[TASK STATEMENT]
Up to and including the final line, please copy every line exactly, starting from the one that contains "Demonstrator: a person" in the material below.

[RECORDED INFORMATION]
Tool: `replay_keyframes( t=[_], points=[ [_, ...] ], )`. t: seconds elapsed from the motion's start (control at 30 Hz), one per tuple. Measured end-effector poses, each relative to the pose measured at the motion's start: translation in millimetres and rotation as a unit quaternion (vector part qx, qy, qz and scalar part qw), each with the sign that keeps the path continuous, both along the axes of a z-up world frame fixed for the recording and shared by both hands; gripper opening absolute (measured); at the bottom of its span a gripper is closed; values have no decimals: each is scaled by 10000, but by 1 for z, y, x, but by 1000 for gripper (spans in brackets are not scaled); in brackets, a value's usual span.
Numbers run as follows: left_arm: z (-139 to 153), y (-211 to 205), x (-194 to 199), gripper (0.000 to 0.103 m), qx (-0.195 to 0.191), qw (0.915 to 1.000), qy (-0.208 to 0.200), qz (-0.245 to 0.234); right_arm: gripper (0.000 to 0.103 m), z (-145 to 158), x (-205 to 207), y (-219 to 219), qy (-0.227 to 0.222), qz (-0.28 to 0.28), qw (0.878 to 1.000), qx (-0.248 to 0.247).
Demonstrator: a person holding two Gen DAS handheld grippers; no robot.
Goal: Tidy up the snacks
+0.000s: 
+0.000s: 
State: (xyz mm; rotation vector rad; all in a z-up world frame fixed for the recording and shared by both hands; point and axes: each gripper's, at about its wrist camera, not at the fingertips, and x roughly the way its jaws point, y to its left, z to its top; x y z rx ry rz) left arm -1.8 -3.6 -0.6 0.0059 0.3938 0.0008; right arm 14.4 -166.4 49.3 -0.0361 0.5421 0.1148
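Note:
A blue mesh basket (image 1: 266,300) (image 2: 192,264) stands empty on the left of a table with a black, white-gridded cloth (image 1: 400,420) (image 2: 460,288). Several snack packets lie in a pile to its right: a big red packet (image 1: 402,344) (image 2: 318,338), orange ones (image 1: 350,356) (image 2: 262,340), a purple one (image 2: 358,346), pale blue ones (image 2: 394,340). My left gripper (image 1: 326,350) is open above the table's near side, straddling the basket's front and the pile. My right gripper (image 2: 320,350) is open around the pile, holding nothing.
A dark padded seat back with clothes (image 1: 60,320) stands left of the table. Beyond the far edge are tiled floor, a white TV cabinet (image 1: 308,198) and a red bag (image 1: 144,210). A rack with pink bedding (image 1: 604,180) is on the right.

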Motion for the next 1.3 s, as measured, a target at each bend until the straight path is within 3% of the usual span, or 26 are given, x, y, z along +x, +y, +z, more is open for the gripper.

[OUTPUT OF THE EXERCISE]
Demonstrator: a person holding two Gen DAS handheld grippers; no robot.
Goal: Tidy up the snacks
+0.000s: 
+0.000s: 
State: (xyz mm; rotation vector rad; all in a z-up world frame fixed for the recording and shared by both hands; point and axes: each gripper's, at about its wrist camera, not at the fingertips, and x roughly the way its jaws point, y to its left, z to its top; x y z rx ry rz) left arm -1.8 -3.6 -0.6 0.0059 0.3938 0.0008; right arm 14.4 -166.4 49.3 -0.0361 0.5421 0.1148
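Note:
A blue mesh basket (image 1: 266,300) (image 2: 192,264) stands empty on the left of a table with a black, white-gridded cloth (image 1: 400,420) (image 2: 460,288). Several snack packets lie in a pile to its right: a big red packet (image 1: 402,344) (image 2: 318,338), orange ones (image 1: 350,356) (image 2: 262,340), a purple one (image 2: 358,346), pale blue ones (image 2: 394,340). My left gripper (image 1: 326,350) is open above the table's near side, straddling the basket's front and the pile. My right gripper (image 2: 320,350) is open around the pile, holding nothing.
A dark padded seat back with clothes (image 1: 60,320) stands left of the table. Beyond the far edge are tiled floor, a white TV cabinet (image 1: 308,198) and a red bag (image 1: 144,210). A rack with pink bedding (image 1: 604,180) is on the right.
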
Motion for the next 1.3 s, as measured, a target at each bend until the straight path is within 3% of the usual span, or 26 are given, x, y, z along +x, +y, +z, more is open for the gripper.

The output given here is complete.